The spaceship was affectionately referred to as a
“toasted marshmallow” because of the scorch marks on its heat shield from
re-entering the atmosphere at 28,000km/h.
It marks the official end of the first fully-private
mission to the orbiting outpost — and a turning point in US space agency NASA’s
goal to commercialize the region of space called low Earth orbit.
“Welcome home,
Axiom-1!” tweeted NASA chief
Bill Nelson. “#Ax1 and all of the progress we’ve
seen in the commercial space sector wouldn’t be possible without NASA’s collaboration
with private industry.”
Axiom Space paid SpaceX for transport services and
NASA for use of the ISS, while charging the three tycoons a reported $55
million each for the privilege.
American real estate mogul Larry Connor, Canadian
financier Mark Pathy and Israeli impact investor Eytan Stibbe and veteran
Spanish-American astronaut Michael Lopez-Alegria had blasted off on April 8.
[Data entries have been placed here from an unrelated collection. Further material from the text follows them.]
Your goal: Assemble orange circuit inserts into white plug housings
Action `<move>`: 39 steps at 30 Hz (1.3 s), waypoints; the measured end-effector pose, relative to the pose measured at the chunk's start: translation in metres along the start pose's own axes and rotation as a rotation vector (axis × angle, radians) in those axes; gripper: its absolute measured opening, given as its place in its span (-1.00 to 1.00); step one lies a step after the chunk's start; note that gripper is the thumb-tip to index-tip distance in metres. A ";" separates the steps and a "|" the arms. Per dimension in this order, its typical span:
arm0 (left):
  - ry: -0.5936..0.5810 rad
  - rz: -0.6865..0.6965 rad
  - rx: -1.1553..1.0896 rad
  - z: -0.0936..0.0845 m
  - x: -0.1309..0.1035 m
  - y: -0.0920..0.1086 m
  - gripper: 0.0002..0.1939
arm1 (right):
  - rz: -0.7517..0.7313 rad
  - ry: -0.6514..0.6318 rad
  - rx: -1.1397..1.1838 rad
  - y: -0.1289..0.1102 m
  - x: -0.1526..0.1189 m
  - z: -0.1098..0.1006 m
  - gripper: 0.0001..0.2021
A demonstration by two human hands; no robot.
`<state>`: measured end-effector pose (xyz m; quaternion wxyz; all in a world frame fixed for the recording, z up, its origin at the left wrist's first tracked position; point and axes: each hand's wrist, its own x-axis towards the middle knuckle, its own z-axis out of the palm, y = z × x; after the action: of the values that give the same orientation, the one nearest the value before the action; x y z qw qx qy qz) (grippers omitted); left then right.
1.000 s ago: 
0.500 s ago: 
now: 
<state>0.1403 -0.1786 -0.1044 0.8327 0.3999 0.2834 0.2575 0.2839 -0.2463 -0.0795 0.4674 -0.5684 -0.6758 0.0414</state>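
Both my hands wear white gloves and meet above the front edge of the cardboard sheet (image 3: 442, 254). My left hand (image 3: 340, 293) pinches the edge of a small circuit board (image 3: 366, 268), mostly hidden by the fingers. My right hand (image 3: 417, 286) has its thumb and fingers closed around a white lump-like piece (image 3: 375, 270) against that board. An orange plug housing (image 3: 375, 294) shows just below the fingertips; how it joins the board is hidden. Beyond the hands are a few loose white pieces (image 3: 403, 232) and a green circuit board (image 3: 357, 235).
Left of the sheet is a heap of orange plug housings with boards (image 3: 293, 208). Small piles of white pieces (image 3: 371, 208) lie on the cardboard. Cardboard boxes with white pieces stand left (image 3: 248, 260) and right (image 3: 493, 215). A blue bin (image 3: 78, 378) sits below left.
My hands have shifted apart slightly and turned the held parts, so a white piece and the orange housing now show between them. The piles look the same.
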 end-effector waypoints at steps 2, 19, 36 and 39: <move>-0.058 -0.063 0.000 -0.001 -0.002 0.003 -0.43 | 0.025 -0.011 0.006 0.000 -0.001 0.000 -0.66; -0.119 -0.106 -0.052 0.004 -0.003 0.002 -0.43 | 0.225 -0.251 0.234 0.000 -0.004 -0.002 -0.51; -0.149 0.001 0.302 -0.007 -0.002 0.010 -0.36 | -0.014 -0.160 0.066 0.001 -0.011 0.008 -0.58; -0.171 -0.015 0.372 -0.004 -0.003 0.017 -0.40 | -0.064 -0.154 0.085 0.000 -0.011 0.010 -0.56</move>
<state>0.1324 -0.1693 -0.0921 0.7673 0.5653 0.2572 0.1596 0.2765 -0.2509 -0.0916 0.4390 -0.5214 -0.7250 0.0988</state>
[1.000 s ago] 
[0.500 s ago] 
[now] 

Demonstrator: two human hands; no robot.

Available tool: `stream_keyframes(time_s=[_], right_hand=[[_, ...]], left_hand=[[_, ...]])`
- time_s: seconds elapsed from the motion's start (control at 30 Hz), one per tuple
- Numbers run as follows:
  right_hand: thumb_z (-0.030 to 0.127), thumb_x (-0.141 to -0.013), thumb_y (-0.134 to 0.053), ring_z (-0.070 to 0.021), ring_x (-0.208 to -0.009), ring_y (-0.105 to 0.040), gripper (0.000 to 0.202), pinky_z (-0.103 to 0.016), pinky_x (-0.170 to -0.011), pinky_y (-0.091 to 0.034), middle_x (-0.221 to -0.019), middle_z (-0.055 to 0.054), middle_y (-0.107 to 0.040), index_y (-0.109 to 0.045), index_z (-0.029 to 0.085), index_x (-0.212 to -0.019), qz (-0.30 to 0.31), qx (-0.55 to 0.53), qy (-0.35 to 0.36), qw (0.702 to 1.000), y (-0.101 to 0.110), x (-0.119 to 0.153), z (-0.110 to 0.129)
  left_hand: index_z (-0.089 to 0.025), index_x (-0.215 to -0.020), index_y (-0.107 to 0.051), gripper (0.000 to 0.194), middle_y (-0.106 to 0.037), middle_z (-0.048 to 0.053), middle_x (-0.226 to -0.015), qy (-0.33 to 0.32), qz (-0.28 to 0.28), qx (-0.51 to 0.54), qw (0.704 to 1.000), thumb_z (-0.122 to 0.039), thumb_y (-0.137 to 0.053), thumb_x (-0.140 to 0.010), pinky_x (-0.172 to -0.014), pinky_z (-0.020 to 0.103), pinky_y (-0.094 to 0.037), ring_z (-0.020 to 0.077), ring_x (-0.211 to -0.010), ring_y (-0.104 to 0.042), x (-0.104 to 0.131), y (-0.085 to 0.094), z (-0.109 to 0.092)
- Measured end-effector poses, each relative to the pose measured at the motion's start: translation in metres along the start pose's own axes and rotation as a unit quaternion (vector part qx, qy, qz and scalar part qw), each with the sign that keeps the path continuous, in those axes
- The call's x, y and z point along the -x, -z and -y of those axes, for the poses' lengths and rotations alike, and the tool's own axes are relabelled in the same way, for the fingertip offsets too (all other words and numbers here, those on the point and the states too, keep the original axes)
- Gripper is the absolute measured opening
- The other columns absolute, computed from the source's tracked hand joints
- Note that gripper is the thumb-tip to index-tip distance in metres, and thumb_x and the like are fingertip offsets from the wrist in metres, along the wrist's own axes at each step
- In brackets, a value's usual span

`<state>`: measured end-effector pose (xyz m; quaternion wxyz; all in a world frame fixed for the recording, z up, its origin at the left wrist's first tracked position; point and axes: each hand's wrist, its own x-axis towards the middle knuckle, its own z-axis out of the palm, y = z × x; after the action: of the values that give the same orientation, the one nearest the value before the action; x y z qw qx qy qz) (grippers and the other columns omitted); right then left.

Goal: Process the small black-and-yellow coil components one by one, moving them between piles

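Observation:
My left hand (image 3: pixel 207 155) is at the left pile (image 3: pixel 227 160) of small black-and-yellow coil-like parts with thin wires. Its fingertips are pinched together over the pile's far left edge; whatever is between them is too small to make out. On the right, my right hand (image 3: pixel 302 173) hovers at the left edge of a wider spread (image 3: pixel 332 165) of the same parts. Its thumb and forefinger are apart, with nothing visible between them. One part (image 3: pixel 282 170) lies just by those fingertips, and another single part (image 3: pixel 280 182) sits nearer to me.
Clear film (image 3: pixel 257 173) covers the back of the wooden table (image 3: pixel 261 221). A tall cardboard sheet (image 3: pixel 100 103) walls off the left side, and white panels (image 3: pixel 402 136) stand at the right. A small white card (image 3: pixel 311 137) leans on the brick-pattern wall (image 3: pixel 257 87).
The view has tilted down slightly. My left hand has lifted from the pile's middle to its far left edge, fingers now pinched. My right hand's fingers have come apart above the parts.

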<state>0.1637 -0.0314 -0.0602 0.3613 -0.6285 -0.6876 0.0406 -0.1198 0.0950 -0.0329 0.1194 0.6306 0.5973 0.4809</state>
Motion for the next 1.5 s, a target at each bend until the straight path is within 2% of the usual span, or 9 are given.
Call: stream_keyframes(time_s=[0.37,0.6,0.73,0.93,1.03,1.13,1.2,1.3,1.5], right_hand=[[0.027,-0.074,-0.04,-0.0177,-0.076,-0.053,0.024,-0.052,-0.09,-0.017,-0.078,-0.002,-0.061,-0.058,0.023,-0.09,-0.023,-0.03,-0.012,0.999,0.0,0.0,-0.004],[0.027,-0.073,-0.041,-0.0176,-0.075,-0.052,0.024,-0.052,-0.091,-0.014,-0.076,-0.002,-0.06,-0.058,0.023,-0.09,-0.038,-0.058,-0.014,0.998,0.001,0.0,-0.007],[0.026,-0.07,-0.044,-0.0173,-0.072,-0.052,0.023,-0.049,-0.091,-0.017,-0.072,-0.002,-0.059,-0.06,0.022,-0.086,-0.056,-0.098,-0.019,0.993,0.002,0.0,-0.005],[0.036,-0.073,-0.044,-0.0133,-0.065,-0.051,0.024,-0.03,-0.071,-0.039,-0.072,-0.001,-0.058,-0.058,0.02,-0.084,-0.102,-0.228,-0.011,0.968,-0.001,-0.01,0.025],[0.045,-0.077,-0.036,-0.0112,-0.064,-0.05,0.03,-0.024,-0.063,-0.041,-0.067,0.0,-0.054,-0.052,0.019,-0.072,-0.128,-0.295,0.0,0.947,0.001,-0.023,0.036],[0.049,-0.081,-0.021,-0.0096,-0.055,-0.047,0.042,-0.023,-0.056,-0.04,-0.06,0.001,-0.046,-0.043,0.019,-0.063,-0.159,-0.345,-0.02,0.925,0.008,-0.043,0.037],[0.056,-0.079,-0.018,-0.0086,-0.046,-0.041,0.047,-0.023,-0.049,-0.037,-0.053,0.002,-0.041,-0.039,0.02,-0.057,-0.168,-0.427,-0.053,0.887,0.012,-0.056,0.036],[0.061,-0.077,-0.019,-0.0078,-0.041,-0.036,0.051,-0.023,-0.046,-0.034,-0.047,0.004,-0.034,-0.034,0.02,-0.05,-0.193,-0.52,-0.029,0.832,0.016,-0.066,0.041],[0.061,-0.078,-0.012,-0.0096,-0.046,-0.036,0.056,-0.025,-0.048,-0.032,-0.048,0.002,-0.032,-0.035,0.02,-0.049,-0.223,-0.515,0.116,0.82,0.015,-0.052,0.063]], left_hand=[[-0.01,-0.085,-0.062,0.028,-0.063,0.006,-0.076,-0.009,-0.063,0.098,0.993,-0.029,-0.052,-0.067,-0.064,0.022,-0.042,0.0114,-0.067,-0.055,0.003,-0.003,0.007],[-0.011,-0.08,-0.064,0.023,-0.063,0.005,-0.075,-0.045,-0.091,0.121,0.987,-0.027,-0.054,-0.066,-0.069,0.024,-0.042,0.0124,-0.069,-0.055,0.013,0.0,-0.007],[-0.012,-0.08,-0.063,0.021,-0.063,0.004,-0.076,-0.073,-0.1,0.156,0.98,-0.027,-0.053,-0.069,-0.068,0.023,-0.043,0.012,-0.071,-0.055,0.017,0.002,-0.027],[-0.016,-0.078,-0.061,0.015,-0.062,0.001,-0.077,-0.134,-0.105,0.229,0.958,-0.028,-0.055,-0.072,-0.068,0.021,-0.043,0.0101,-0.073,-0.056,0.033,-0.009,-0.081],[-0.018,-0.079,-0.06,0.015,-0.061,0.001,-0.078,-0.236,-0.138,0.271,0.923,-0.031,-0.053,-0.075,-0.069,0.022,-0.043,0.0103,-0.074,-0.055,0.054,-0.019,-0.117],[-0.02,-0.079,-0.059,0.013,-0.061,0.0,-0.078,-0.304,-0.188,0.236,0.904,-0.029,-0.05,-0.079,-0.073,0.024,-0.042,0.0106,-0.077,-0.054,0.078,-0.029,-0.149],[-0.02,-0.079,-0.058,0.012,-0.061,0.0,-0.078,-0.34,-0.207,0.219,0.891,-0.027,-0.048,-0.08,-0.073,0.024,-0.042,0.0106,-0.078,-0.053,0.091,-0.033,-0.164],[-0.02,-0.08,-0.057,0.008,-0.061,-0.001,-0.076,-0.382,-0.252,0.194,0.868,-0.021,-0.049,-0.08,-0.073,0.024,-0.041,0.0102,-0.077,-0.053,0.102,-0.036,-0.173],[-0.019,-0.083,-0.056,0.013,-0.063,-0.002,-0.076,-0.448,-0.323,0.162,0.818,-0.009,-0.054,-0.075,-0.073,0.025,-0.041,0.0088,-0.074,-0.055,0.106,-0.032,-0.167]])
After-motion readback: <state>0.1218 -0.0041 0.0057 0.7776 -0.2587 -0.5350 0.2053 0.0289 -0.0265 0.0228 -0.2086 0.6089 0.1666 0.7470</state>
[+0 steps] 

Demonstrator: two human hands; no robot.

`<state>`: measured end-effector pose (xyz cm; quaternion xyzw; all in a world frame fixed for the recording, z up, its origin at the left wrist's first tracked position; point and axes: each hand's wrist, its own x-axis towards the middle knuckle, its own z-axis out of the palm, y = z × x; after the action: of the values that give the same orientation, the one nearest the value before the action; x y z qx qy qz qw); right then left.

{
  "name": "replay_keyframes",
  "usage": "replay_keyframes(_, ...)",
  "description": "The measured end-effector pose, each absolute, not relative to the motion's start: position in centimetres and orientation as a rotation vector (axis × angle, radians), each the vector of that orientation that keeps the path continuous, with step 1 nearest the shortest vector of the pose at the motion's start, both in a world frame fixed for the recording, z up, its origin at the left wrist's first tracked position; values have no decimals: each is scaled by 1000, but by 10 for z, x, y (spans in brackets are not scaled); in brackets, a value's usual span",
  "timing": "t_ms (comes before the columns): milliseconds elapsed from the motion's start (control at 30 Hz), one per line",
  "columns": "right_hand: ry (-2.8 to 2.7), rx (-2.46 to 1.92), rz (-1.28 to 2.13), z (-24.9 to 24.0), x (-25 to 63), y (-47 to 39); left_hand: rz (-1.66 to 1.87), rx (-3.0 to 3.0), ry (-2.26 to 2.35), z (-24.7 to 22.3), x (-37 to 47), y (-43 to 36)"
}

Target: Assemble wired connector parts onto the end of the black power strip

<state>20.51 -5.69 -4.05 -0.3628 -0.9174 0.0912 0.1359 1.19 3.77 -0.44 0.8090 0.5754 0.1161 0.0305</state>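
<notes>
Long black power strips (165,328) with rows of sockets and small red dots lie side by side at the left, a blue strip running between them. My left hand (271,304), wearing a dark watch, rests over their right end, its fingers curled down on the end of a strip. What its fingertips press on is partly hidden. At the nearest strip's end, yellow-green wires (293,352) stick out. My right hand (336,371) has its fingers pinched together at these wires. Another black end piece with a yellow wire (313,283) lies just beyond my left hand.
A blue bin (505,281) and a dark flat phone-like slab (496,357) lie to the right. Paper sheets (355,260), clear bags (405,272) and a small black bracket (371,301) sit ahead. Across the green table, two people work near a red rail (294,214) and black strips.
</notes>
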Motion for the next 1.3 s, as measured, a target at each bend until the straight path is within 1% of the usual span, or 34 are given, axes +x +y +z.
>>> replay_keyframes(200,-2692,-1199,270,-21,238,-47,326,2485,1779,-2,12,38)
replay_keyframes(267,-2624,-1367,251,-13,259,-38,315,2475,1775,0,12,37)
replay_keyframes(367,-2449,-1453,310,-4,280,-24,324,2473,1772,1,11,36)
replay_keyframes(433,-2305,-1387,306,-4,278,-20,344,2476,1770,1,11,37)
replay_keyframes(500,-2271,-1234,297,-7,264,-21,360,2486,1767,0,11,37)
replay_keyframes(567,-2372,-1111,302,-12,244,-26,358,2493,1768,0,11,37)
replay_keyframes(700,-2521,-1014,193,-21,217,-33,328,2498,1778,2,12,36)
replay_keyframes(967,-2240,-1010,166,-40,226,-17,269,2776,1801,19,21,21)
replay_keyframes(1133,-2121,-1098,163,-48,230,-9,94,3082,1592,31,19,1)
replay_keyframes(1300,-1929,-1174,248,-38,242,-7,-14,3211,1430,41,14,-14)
They were originally scheduled to spend only eight
days on the space station but bad weather forced repeated delays. In total, the
crew spent 17 days in orbit, 15 of those on the ISS.
Research, not tourism
Axiom had been keen to
stress its mission shouldn’t be considered tourism, unlike the recent,
attention-grabbing suborbital flights carried out by Blue Origin and Virgin
Galactic.
On board the ISS, which orbits 400km above sea
level, the quartet carried out research projects, including an MIT technology
demonstration of smart tiles that form a robotic swarm and self-assemble into
space architecture.
Another experiment involved using cancer stem cells
to grow mini tumors, then leveraging the accelerated aging environment of
microgravity to identify early changes in those tumors, to help improve
screening methods.
Pathy spent considerable time in the station’s
famous observation cupola, photographing Earth.
NASA has already given the green light, in
principle, to a second mission: Ax-2.
The departure of the Ax-1 crew left seven people on
the ISS: three Americans, a German and three Russians.
Monday’s sea landing of a manned SpaceX Dragon
capsule was the fifth to date.
SpaceX, owned by billionaire entrepreneur
Elon Musk,
is now regularly ferrying NASA astronauts to and from the space station.
Last year, Musk’s company launched another entirely
private mission, which orbited Earth for three days without linking up with the
ISS.
Axiom sees the voyages as the first steps of a
grander goal: to build its own private space station. The first module is due
to launch in 2024.
The plan is for the station to initially be attached
to the ISS, before eventually flying autonomously when the latter retires and
is deorbited sometime after 2030.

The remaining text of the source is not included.